Work to complete: Among the lines below, copy exactly those from the one with "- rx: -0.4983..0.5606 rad" through the one with "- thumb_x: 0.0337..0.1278", counting both ends.

Information shown:
-- Opening Marker --
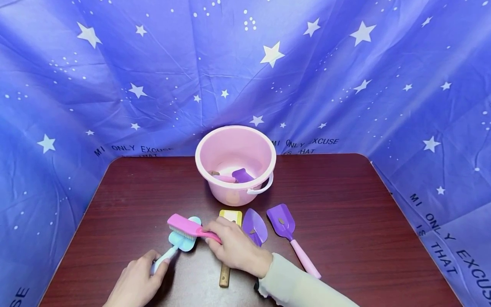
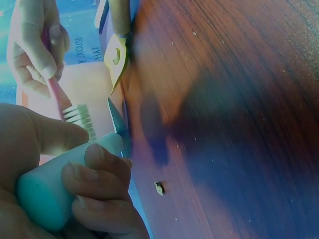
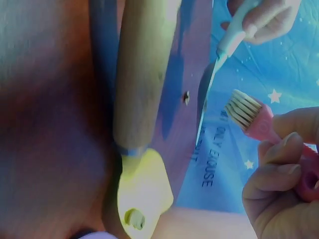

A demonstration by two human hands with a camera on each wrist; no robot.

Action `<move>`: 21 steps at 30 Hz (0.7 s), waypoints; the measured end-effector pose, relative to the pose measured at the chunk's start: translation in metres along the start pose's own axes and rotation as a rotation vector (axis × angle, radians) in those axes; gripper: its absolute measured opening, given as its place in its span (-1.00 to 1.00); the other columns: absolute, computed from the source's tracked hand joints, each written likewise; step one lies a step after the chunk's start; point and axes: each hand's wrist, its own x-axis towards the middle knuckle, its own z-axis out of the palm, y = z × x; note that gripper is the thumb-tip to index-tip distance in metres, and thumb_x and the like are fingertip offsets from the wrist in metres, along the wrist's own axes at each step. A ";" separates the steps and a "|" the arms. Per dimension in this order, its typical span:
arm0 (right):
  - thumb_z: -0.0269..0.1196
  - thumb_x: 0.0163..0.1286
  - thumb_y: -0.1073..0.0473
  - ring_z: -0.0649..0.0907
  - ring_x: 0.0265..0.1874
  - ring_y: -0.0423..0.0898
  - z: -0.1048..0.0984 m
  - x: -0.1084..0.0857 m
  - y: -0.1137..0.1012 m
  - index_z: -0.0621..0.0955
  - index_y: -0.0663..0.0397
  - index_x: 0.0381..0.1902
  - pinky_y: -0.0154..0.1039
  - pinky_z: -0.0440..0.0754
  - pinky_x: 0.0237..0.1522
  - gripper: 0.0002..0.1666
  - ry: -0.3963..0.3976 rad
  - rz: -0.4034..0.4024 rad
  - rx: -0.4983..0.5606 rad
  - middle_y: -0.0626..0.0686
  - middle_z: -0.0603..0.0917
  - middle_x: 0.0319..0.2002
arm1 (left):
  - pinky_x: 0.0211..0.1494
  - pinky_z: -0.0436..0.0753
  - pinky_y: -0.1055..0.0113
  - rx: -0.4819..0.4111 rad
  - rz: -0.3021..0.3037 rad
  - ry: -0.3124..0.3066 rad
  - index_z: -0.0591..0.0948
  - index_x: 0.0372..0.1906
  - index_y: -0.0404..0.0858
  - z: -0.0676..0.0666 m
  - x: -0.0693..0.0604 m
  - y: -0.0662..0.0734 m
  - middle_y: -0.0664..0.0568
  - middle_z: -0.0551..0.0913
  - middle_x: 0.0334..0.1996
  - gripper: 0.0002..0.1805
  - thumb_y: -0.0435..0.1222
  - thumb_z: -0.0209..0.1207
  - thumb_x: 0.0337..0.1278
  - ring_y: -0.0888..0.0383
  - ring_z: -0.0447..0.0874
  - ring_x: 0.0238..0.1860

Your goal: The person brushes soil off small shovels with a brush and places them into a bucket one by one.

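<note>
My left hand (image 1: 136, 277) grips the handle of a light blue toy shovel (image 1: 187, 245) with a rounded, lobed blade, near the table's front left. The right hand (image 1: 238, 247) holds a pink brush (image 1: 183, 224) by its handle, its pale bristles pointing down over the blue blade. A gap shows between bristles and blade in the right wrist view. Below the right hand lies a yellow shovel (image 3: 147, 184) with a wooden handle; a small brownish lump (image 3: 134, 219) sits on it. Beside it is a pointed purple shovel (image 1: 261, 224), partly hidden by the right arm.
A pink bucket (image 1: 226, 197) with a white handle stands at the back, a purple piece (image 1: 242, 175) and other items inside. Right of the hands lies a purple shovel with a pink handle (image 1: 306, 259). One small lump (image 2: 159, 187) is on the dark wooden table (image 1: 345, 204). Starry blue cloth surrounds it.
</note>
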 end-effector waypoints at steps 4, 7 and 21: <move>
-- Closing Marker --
Response to this exercise:
  - rx: -0.4983..0.5606 rad
  - middle_y: -0.0626..0.0686
  - middle_z: -0.0603..0.0917
  - middle_x: 0.0319..0.2002
arm1 (left):
  - pinky_x: 0.0211..0.1494
  - pinky_z: -0.0436..0.0753
  - pinky_y: -0.1055..0.0113
  - rx: -0.4819..0.4111 rad
  - rz: -0.3021..0.3037 rad
  - ry: -0.3124..0.3066 rad
  - index_z: -0.0591..0.0948
  - index_x: 0.0372..0.1906
  - index_y: -0.0404..0.0858
  - z: -0.0676..0.0666 m
  - x: -0.0693..0.0604 m
  - y: -0.0662..0.0734 m
  - middle_y: -0.0664..0.0568
  - middle_z: -0.0551..0.0913
  - middle_x: 0.0334..0.1996
  - gripper: 0.0002..0.1805
  - thumb_y: -0.0435..0.1222
  - thumb_z: -0.0209..0.1207
  - thumb_x: 0.0337..0.1278

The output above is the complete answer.